I've finished F214 (not learned yet tho)
and only done Cellular control in F215!!

Does anyone have June 2014 papers???
F214 june 2014 unofficial mark scheme:
(Unfinished)
These are by no means, entirely correct, they are just brief indications of what I wrote and a few points from other people.
I personally thought it was a hard paper.

Q1)
Name the pigment at the reaction centre (1)


  • chlorophyll a


Name an accessory pigment (1)

  • carotene/xanthophyll/chlorophyll b (POSSIBLY carotenoids)


Purpose of accessory pigments (1)

  • absorb a range of wavelengths not well absorbed by chlorophyll and pass on that energy
  • maybe protect chlorphyll from very intense light


Name of compound formed (1)

  • adenosine triphosphate (ATP)


Enzyme that fixes CO2 in calvin cycle (1)

  • rubisco


stable intermediate formed (1)

  • Glycerate-3-phosphate


Compound regenerated (1)

  • Ribulose bisphosphate (RuBP)


Polysaccharides that can be formed (1)

  • Cellulose and starch/(amylose/amlyopectin)



Q2)
Why is it a transducer? (1)

  • converts one form of energy to another (pressure stimulus converted to electrical energy of nerve impulse)



Suggest how membrane made more permeable to Na+ (1)


  • Gate of sodium ion channel forced open/ deformation by pressure


What is the all or nothing law? (1)

  • action potentials do not vary in size, either happens or doesn't (if reaches threshold potential (-50mV))


How intensity of stimulus signalled to brain? (2)

  • frequency of action potentials indicates strength
  • greater frequency = more intense
    OR
    All action potentials same magnitude but stronger stimuli produce more action potentials


Why do the impulses generated stop? (1)

  • acclimitisation/runs out of vesicles/fatigued


Role of synapses (3)

  • Ensure one direction only
  • Intergration (convergence/divergence)
  • Summation (temporal/spatial)
  • memory and conscious thought
  • Filter out low level signals


Q3)
Condition tested for (1)

  • diabetes mellitus


Why was he fasting? (1)

  • Needs to have a high blood glucose concentration so effect of insulin can be seen


Calculate % increase (2)

  • 18.6%


Explain when a glucagon injection is needed (1)

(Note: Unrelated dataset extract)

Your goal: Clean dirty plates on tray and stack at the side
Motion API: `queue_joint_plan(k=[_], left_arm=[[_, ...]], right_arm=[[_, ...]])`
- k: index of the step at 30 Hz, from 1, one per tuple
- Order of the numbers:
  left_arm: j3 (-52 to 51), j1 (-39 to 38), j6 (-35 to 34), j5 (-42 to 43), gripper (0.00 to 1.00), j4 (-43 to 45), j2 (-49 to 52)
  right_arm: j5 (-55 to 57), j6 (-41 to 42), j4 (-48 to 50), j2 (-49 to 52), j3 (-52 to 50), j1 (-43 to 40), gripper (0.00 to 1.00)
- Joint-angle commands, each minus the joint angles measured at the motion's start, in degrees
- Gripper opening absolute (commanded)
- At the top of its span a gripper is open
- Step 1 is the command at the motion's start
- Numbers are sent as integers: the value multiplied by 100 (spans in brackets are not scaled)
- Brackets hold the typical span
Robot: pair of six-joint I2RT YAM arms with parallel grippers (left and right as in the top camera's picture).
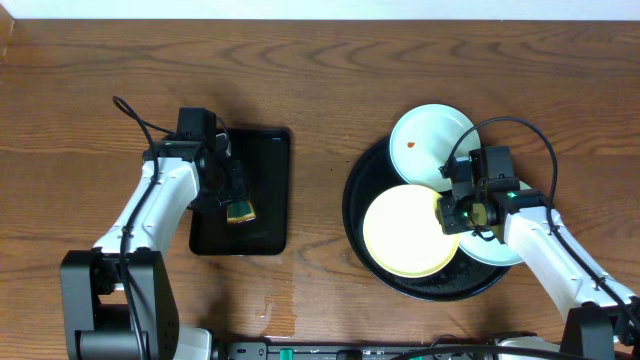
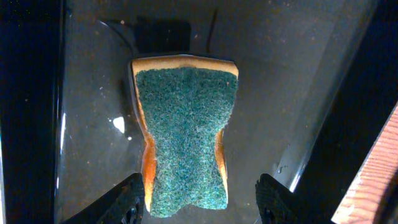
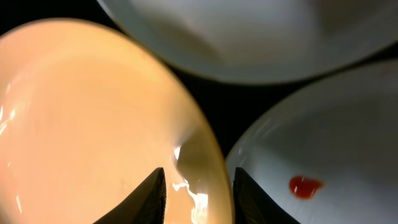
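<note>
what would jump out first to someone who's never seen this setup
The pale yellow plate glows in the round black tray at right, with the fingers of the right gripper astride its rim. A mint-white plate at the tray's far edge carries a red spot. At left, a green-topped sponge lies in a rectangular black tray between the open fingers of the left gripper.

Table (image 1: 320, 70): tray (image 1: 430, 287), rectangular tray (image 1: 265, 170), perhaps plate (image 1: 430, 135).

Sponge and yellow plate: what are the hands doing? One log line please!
left hand open around sponge | right hand open astride yellow plate rim
</note>
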Motion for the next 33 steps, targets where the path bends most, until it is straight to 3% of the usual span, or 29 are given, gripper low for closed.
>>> queue_joint_plan(k=[1, 3, 8, 15, 18, 19, 21, 22, 27, 33], left_arm=[[-39, 39, 76, -74, 59, -15, -39], [-39, 39, 76, -74, 59, -13, -39], [-39, 39, 76, -74, 59, -15, -39], [-39, 39, 76, -74, 59, -11, -39], [-39, 39, 76, -74, 59, -15, -39], [-39, 39, 76, -74, 59, -15, -39], [-39, 39, 76, -74, 59, -13, -39], [-39, 39, 76, -74, 59, -13, -39], [-39, 39, 76, -74, 59, -15, -39], [-39, 39, 76, -74, 59, -15, -39]], right_arm=[[-57, 57, -50, 22, -61, -11, 34], [-57, 61, -37, 22, -96, -11, 34], [-59, 151, -74, 22, -107, -11, 24], [-59, 247, -210, 22, -144, -11, 1], [-59, 249, -232, 22, -146, -11, 4], [-59, 249, -212, 22, -146, -11, 12], [-55, 245, -90, 22, -146, -11, 39], [-57, 245, 0, 22, -144, -11, 42], [-83, 245, 632, 22, -144, -11, 43], [-190, 238, 887, 24, -149, -11, 34]])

  • blood glucose concentration low/hypoglacaemia


Hb complex thing why not useful after 8-12 weeks? (2)

  • red blood cells broken down and recycled in liver
  • therefore less Hb complex thing than there should be



Explain why blood glucose was higher in test than over 8 week period (1)

  • nervous before taking exam = increased blood glucose levels/had just been exercising


Describe role of glucagon (5)

  • detected by alpha cell receptors
  • glucaon secreted binds to complementary receptor cells in liver plasma membrane
  • gluconeogenesis (making glucose from fats/amino acids)
  • glycogenolysis(breaking down glycogen to glucose)
  • more fatty acids used in respiration
  • role of adenyl cylase/cyclic AMP
  • glucose leaves cells by faciliated diffusion
  • reference to inhibitory effect of hormone (stops insulin secretion)

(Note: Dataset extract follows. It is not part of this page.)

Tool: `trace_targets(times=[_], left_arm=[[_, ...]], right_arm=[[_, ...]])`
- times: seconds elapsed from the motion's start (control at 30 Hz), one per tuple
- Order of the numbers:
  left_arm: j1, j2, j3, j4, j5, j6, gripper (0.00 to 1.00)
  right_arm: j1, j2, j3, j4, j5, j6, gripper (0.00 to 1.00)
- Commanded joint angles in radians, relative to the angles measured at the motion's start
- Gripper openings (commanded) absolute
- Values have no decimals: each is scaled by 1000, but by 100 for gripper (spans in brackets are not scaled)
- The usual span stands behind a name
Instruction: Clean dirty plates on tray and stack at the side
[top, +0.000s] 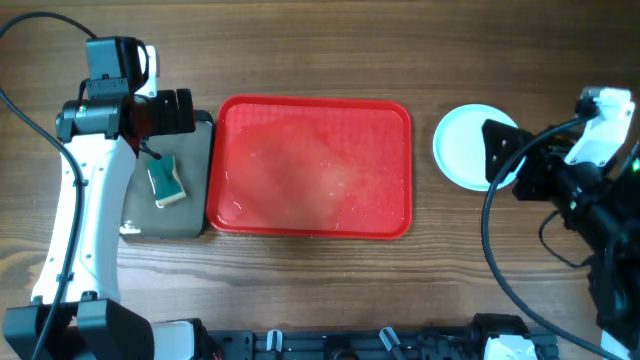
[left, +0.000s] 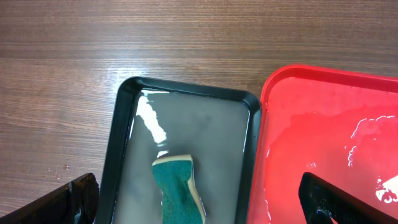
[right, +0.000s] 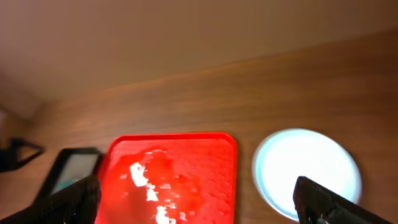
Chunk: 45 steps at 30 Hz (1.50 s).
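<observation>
The red tray (top: 312, 167) lies in the middle of the table, wet and with no plates on it; it also shows in the left wrist view (left: 329, 149) and the right wrist view (right: 171, 177). A stack of plates (top: 462, 146) sits to the right of the tray, pale mint-blue at the rim; it shows in the right wrist view (right: 308, 171). How many plates are in the stack cannot be told. My left gripper (left: 199, 202) is open and empty above the black tray. My right gripper (right: 199, 202) is open and empty, raised above the table right of the stack.
A small black tray (top: 195, 225) with a grey wet bottom lies left of the red tray, also in the left wrist view (left: 186, 93). A green and cream sponge (top: 165, 181) lies in it (left: 179, 190). Cables hang by both arms.
</observation>
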Motion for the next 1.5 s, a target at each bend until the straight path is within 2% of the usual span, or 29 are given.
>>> trace_targets(times=[0.0,0.1,0.17,0.23,0.3,0.33,0.43,0.53,0.67,1.1,1.17,1.27,1.33,1.43,1.47], left_arm=[[-3,7,1,3,12,12,100],[-3,7,1,3,12,12,100],[-3,7,1,3,12,12,100],[-3,7,1,3,12,12,100],[-3,7,1,3,12,12,100],[-3,7,1,3,12,12,100],[-3,7,1,3,12,12,100],[-3,7,1,3,12,12,100],[-3,7,1,3,12,12,100],[0,4,1,3,12,12,100],[-6,-37,1,2,12,12,100],[-37,-251,-40,-19,13,19,100],[-30,-410,-162,79,37,19,100],[-18,-675,-468,397,118,18,100],[-18,-813,-639,574,132,-9,100]], right_arm=[[28,-42,-17,23,194,-61,100],[28,-96,-110,110,187,-171,100],[28,-199,-291,283,146,-172,100],[28,-316,-539,531,95,-172,100],[28,-478,-882,837,4,-171,100],[28,-525,-970,900,-13,-171,100],[33,-716,-1223,1016,-19,-161,100],[33,-851,-1344,1020,-9,-161,100],[56,-894,-1370,1002,83,-164,100],[63,-892,-1370,1002,80,-163,100],[63,-892,-1370,1002,80,-164,100],[63,-892,-1370,1002,80,-163,100],[63,-892,-1370,1002,80,-163,100],[63,-892,-1370,1002,80,-163,100],[63,-892,-1370,1002,80,-163,100]])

Explain why concentration of NAQ thing builds up (2)

  • the glutathione runs out
  • enzymes become saturated, cannot work quickly enough


Name a neurotransmitter (1)

  • acetylcholine


Where are the receptors located on the neurone and explain (2)

  • either pre or post synaptic membrane
  • stop secretion/stop binding


Diagram of liver (5)

  • sinusoid
  • bile duct
  • hepatic portal vein (branch of)
  • hepatic artery (branch of)
  • hepatic vein (branch of)


Liver cells that divide are called and how they do (1)

  • hepatocytes and mitosis


Describe how respiration rate of cauliflower changes with temperature (2)

  • rate increases as temperature increases
  • figures quoted, trend (5 to 10 degrees rate doubles)


What are the best conditions from table? (1)

  • low temperature (0 degrees)


Which is the best fruit/vegetable to store and explain (3)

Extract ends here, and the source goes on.